The digital graveyard is filled with the carcasses of utterly confident people who all shared this sense of invincibility. The music industry and, to some extent, the news business built large mausoleums for themselves. Today, the advertising industry is working on its own funeral monument.
via Washington Post.
10 Comments
Two thoughts:
1. I think advertising has a long track record of being slow to adapt to new media opportunities. The transition from radio to television saw a long period (easily a decade) of basically warmed-over radio advertising copy (stupid jingles and voice-over announcer ads) being coupled with lame graphics on television. The advertising industry is probably more of a trailing-edge indicator for when a medium has reached critical mass.
2. Digital media desperately needs a big success story. There’s lots of hype of how digital media is the future; but there aren’t many undeniable success stories. Most of the positive news is more press-release spin than actual success. I have to say I’m starting to wonder how long the window of opportunity stay open for digital media. If someone doesn’t hit a home-run within the next 12-18 months, we might find our attention drifting to some other up-and-coming technology.
@Tom, I agree with 1. I look at an industry that my father worked in for years. If you remember the old time and temp signs at banks an other various places compared to the bilborads used today. It took them a couple decades to get there. From what I have seen some of the lame grapichs still exist LOL
2. I don’t know about, but would venture a guess that you might be right.
Thanks for bringing this to the table Tom. It seems to be the way of our industry. Too often, we are reacting to the ebb and flow of Capitalism, rather than helping to channel the tide. Perhaps it’s akin to the horror in the Gulf of Mexico, if you’ll excuse the analogy.
It also reminds me of what I see as the beginning of all this change, starting with images sold and distributed on disc, a.k.a. PhotoDisc… when the onslaught of Royalty Free images became the new model. My colleagues here in Seattle were up in arms, but no one seemed to know how to deal with the powers that be. That era feels like a cakewalk compared to the latest changes we’re experiencing.
Call me a Socialist (gasp) but I would have welcomed a photography union to come rushing in on horseback like the Calvary. Instead, we all sat back and complained but lacked a collective voice. Sure SAA & ASMP tried, but there was only so much they could do.
Well, maybe it’s because we didn’t have Tom’s blog at the time. My hats off to you Tom… keep up the great work!
Keith Brofsky
Oops… I mean Rob – duh!
Can an entire industry stoop this low?:
http://jezebel.com/5552452/on-newsstands-this-fall-shilling-with-a-side-of-shilling
@Reader,
Ha! Jezebel and Gawker are pretty low :)
But what integrity did fashion media have anyway?
bro..
feel like i’m still making VW ads in 68
time to change shit
There could easily be several more bullet points (reasons).
First, how many people in the good old days really enjoyed and sought out advertising? Maybe the super bowl ads. I believe most tried to avoid ads. Now we live in an age when we have many opportunities to willfully avoid advertising.
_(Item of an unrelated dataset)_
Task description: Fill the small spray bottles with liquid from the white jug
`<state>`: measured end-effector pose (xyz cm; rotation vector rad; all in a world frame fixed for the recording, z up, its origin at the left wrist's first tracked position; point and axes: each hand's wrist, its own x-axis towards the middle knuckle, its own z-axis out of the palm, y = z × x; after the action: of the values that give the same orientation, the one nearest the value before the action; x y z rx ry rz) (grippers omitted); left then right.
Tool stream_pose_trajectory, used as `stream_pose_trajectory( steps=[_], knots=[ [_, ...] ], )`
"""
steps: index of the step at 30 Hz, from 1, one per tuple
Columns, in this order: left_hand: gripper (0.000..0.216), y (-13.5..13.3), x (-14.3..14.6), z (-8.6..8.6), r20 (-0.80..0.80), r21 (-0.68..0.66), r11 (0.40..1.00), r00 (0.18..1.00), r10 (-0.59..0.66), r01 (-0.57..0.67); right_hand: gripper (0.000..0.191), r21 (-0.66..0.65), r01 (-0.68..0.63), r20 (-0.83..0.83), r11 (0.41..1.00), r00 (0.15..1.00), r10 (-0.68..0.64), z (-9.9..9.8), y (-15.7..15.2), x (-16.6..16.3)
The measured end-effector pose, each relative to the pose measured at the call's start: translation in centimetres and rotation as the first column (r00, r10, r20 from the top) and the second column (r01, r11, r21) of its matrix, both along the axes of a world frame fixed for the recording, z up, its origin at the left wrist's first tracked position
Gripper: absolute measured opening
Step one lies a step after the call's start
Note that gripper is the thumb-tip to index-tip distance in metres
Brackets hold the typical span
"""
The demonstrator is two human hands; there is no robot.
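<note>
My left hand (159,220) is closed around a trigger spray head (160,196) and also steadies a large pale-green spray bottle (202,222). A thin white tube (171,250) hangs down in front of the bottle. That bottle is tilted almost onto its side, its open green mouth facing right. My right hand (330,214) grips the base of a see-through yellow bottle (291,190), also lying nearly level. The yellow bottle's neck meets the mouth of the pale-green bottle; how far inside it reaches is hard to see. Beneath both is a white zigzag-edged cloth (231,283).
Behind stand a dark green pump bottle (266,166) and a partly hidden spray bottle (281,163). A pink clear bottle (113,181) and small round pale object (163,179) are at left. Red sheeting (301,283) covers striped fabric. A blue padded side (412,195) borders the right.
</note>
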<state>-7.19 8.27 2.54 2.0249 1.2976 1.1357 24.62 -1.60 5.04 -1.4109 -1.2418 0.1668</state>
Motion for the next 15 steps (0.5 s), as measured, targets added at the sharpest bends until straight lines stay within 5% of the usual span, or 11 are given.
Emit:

Second, digital media is essentially free. Culturally this is an expectation. It may not be sustainable (hence the growing pains) It is difficult to create (brand) a premium perception in this “free” environment.
So well said.
This industry is lazy and unimaginative. Let’s talk about photographers reps – the laziest sacks of shit on earth!
I believe the publications who understand digital, can make it more profitable than print…
Okay, a digital reader brings in 15 to 20 times less in revenue, however print costs 100 times more than digital. Software licensees, press, delivery, papers that never get sold, shrinkage… so it’s all relative.. The only fee in digital is hosting fees.
Second, people who block ads are people who are always going to block ads. Just like people who go to McDonalds for a free newspaper. And it truly isn’t killing digital revenue, nor do the ‘horribly’ designed ads result in less performance. Spoke to the CEO of the IAB and his thing with digital is about branding. People don’t click Facebook ads AT ALL, however we see them. It’s a medium that is maturing like traditional advertising. You can’t click TV ads, however TV is one of the most effective forms of advertising. We even ‘keep top of mind’ commercials that suck.
So when this guy realizes that services like Adneedle are out there, and this guy understands the branding impact ads have (minus the click), he will likely get off his soap box.
Also with respect to the ‘Apple’ thing. What he misses is that Verizon will NEVER have an iphone until well after 2014 due to contractual arrangements. So, no matter what 50% of mobile marketshare will never have the ability to use iphone, even if iphone was the only phone you could buy. This gives Google the opportunity to increase marketshare in the coming years, which its plan is working great. Let all the manufactures create iphone killers using the Google Android OS… what a plan!
With that said, Google is poised to take the mobile lead, implement its officially FCC approved ad mob deal dominate the mobile marketing realm.